Your answer should hold only the lines from the start of the data below through the line with "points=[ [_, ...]", copied exactly, with pictures left out.

SUPPLIED DATA:
⟨

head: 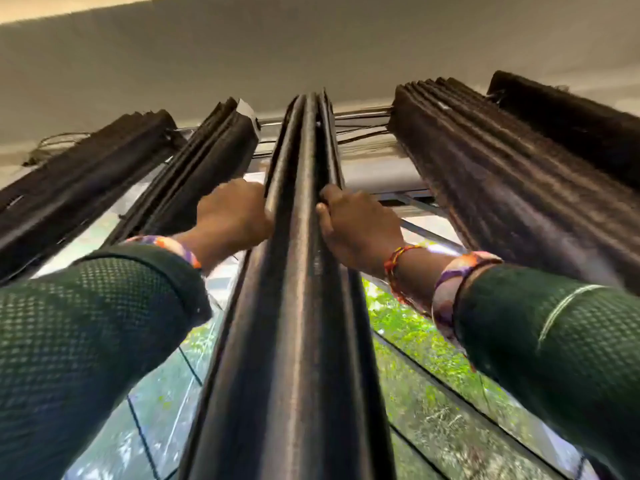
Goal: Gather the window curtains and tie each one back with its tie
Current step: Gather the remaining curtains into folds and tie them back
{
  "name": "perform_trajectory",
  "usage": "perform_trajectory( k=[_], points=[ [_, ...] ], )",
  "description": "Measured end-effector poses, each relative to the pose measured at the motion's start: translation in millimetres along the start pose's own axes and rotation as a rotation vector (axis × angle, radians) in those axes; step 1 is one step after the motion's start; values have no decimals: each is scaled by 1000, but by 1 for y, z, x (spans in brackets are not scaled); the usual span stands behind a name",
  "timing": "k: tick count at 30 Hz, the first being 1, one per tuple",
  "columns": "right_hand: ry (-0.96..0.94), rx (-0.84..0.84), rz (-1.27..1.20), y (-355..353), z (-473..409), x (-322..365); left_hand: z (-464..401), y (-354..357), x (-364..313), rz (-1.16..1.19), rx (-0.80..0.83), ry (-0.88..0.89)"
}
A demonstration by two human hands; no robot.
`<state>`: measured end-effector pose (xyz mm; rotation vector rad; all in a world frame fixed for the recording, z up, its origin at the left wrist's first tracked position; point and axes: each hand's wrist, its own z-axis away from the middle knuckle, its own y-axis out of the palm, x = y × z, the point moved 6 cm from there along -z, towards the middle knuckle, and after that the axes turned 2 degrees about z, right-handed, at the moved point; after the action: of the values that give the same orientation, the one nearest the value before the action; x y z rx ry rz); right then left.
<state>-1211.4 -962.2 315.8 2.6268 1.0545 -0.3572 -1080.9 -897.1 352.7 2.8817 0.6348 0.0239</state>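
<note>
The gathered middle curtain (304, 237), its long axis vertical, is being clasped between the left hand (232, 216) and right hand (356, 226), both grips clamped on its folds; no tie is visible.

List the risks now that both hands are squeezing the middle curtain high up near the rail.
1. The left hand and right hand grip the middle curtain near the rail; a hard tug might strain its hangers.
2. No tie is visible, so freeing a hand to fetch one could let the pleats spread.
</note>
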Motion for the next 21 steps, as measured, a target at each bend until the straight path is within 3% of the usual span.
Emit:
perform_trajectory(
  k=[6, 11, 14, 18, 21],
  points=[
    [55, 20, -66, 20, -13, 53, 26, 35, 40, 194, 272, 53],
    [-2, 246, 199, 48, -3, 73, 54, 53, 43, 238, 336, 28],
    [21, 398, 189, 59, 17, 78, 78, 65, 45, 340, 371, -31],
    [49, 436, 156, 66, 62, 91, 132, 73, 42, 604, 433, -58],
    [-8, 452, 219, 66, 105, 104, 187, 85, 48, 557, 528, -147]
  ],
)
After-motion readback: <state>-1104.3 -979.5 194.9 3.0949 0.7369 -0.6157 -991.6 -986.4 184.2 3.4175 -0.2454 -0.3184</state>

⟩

OUTPUT:
head: 
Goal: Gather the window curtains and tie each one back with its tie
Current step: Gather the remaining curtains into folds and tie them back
{
  "name": "perform_trajectory",
  "usage": "perform_trajectory( k=[_], points=[ [_, ...] ], )",

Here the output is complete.